> Goal of the exercise
Pull every line containing the word "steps" out of the material below.

Segment Start: Dataset content

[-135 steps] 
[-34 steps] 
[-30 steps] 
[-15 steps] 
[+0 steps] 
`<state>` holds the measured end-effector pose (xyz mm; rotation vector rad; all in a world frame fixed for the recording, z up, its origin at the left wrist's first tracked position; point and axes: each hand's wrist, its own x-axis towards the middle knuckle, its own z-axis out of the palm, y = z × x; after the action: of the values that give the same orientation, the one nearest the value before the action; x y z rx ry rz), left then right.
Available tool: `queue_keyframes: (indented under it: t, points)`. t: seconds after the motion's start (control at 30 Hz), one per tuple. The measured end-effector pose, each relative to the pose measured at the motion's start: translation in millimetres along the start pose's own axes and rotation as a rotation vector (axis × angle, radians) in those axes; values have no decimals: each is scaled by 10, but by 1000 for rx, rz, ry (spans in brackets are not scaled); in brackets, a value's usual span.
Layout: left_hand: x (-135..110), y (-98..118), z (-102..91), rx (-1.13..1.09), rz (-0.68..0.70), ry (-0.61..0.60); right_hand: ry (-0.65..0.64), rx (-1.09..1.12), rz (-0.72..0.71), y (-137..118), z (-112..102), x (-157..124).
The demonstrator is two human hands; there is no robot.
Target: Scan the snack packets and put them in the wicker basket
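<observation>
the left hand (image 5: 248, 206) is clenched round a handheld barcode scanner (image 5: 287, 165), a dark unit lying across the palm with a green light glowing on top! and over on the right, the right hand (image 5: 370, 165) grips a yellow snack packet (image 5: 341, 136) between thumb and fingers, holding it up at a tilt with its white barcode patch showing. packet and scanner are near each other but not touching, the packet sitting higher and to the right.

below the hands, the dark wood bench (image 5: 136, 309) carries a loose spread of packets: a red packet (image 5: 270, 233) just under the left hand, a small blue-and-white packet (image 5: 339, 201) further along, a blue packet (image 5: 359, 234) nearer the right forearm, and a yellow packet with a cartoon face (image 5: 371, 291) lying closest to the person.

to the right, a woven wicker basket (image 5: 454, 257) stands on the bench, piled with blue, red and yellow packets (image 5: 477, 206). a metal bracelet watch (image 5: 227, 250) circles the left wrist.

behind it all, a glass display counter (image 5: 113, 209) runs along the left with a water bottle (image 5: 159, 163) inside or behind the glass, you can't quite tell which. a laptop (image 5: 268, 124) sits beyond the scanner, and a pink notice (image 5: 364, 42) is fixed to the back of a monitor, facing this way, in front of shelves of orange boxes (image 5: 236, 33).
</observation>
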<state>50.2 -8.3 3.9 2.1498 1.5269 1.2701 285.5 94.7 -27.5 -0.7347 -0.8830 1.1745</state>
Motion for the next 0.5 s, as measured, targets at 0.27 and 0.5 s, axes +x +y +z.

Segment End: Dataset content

> Answer to the problem
[-135 steps] 
[-34 steps] 
[-30 steps] 
[-15 steps] 
[+0 steps] 

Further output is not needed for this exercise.